CEO of Brazilian DDoS Protection Firm Denies Role in Attacks, Blames Breach and Rivals

Exclusive: Huge Networks CEO Says Security Breach Behind Botnet Attacks

SÃO PAULO, Brazil — The CEO of a Brazilian cybersecurity firm that specializes in DDoS protection has denied involvement in a sustained botnet campaign targeting internet service providers across the country, claiming a security breach is to blame.

Huge Networks, a Miami-founded ISP with operations centered in Brazil, has been secretly compromised for years by an unknown threat actor who built a powerful DDoS botnet using the company's own infrastructure, according to documents obtained by KrebsOnSecurity.

“Our systems were violated,” said CEO Ricardo Santos, speaking exclusively to this reporter. “This was likely the work of a competitor trying to destroy our reputation.”

The Exposed Evidence

Earlier this month, a trusted source who requested anonymity shared a file archive found in an open directory online. The archive contained Portuguese-language Python malware and the private SSH authentication keys of Huge Networks' CEO.

Security analysts who reviewed the archive confirmed that the malware was designed to scan the internet for vulnerable routers and misconfigured DNS servers, then recruit them into a botnet used for massive DDoS attacks.

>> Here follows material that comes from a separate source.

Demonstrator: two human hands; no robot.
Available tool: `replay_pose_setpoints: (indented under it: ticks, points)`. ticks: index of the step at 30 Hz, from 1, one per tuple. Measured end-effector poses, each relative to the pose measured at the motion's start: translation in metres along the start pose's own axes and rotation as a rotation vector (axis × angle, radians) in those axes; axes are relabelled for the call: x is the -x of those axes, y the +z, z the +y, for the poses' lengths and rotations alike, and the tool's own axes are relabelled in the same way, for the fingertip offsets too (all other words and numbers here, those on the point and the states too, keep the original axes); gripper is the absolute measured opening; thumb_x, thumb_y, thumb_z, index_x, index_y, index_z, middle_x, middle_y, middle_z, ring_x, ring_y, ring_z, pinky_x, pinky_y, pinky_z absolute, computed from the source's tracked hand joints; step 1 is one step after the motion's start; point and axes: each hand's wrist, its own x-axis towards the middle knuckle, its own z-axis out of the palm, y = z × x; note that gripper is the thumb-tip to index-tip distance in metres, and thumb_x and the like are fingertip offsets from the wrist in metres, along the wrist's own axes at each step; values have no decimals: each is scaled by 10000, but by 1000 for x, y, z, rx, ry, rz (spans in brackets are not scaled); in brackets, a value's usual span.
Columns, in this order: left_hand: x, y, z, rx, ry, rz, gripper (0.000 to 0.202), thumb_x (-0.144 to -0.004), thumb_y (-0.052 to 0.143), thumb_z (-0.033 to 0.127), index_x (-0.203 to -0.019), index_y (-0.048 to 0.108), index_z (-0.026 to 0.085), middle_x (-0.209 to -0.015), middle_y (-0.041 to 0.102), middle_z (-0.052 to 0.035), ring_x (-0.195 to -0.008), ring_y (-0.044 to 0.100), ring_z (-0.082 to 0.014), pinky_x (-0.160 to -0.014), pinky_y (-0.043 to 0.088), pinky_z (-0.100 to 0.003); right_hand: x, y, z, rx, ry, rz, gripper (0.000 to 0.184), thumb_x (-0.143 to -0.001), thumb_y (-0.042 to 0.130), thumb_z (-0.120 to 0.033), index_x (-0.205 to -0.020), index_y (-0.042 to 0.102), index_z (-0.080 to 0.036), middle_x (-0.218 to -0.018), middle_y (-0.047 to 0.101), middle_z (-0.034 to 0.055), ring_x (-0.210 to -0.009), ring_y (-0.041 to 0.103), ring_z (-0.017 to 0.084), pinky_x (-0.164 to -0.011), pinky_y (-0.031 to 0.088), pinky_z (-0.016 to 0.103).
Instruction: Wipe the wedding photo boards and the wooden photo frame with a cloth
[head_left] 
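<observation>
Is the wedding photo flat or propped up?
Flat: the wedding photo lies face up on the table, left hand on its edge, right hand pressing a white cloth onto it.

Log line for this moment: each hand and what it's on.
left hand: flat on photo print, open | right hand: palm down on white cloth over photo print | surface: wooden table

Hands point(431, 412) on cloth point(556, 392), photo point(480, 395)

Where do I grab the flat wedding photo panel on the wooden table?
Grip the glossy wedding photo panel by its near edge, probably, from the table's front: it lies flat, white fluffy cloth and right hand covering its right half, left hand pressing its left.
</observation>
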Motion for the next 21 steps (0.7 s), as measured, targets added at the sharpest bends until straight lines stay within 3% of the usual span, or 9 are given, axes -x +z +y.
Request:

“The scale of this operation is alarming,” said Dr. Ana Costa, a cybersecurity researcher at the University of São Paulo. “The attacker had root access to Huge Networks' core infrastructure for an extended period.”

Background: DNS Amplification Attacks

DNS reflection attacks exploit open DNS servers that respond to queries from any internet address. Attackers send spoofed requests that appear to originate from the target, causing the server to flood the victim with responses.

When combined with the EDNS0 protocol extension, a small query of under 100 bytes can trigger a response 60 to 70 times larger. This amplification effect is multiplied across thousands of compromised devices, generating powerful traffic floods.

“These attacks have plagued Brazilian ISPs for years,” said Marcos Oliveira, a network engineer at a major Brazilian telecom. “Now we finally have a lead on the infrastructure behind them.”

What This Means

The revelation raises serious questions about the security of anti-DDoS providers themselves. If a company specializing in mitigation can be compromised, its customers are indirectly at risk.

Huge Networks has not previously appeared in public abuse complaints or been linked to DDoS-for-hire services. But the archive shows the company’s systems were actively used to build and direct attacks against other Brazilian network operators.

“This is a wake-up call for the entire industry,” Costa added. “Trust in DDoS protection firms must be backed by rigorous security audits, not just marketing.”

Next Steps

Huge Networks says it is cooperating with Brazilian law enforcement and has implemented additional security measures since discovering the breach. The company declined to comment on whether the attacker has been identified.

Security experts recommend that all ISPs review their DNS server configurations and disable recursive queries for external IPs where possible. Botnet take-down efforts are ongoing, but the full extent of the compromise remains unknown.